Show only those lines of the entries where the string "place" is found.

RECORDS FOR THIS EXERCISE:
Segment Open

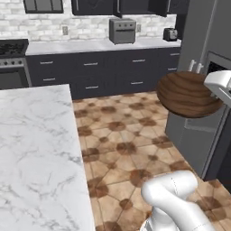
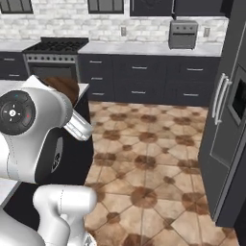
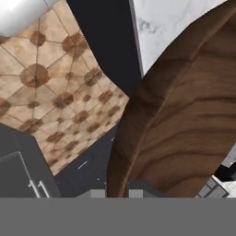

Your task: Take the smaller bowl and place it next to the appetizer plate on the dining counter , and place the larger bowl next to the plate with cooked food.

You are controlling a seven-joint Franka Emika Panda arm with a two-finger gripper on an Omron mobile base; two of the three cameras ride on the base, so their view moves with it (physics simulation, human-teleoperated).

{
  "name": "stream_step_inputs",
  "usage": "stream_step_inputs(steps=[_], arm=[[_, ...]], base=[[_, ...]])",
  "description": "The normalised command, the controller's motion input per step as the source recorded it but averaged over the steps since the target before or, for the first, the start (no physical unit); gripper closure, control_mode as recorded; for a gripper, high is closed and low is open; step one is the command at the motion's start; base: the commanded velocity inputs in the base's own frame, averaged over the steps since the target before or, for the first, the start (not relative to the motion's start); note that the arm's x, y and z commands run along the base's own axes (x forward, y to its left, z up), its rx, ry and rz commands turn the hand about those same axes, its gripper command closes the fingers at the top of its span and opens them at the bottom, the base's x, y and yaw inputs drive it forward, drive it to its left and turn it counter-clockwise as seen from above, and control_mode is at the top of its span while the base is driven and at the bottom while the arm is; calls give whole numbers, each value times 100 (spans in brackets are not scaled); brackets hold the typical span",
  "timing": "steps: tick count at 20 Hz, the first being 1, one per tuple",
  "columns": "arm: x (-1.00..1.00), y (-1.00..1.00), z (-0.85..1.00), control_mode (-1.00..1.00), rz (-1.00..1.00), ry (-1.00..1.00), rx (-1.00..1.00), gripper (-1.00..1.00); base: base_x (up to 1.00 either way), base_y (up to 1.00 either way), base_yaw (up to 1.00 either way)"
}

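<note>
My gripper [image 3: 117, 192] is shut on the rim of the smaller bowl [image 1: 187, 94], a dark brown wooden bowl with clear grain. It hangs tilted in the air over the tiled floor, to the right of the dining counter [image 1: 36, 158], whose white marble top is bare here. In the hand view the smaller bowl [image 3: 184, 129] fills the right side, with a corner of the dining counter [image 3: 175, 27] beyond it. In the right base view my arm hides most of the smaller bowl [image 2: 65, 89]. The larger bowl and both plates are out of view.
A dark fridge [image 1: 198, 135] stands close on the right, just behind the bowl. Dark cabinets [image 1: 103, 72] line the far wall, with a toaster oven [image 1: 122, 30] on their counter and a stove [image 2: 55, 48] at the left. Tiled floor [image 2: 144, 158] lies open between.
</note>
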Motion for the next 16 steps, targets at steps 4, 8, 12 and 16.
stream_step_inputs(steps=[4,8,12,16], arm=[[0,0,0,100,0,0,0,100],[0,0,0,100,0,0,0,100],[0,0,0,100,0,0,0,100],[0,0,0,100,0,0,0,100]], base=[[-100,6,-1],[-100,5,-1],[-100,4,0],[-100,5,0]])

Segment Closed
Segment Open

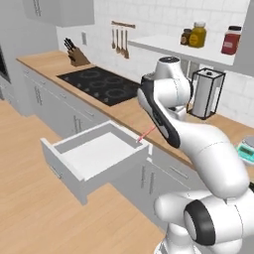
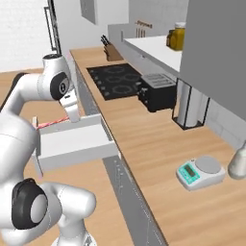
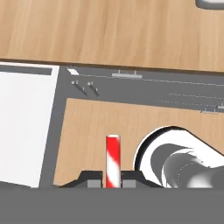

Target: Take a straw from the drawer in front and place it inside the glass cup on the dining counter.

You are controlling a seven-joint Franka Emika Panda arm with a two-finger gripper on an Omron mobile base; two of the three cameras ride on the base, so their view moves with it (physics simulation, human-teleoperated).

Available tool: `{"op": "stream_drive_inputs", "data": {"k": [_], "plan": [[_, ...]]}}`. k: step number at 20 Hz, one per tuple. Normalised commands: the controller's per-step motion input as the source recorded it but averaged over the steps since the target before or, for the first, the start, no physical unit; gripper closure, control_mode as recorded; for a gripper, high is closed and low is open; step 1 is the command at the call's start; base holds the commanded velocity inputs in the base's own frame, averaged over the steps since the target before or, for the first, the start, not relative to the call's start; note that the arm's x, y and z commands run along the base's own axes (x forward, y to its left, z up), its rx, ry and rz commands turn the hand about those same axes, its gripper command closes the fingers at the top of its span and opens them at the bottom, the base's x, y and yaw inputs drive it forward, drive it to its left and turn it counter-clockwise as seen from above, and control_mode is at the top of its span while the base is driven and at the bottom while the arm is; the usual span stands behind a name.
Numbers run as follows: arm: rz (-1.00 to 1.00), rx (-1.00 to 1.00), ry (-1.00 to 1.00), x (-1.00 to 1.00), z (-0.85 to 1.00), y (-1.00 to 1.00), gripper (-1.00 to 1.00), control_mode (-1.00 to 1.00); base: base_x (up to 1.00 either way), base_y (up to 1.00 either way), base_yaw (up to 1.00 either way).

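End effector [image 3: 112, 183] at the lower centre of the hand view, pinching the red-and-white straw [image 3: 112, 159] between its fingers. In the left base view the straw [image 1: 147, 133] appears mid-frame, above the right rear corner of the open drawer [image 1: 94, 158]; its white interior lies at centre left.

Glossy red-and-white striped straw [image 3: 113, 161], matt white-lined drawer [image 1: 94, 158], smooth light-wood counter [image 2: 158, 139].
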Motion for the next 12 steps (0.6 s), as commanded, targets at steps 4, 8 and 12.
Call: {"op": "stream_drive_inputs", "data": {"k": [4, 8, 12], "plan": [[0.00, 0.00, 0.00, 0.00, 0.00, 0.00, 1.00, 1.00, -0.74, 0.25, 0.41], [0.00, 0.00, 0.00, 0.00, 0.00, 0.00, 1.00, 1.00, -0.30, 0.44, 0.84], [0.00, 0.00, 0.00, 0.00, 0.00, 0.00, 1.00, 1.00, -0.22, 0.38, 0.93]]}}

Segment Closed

RESULT OF THIS EXERCISE:
Your task: Take the smaller bowl and place it next to the appetizer plate on the dining counter , and place the larger bowl next to the plate with cooked food.
Target: Take a straw from the drawer in front and place it inside the glass cup on the dining counter.

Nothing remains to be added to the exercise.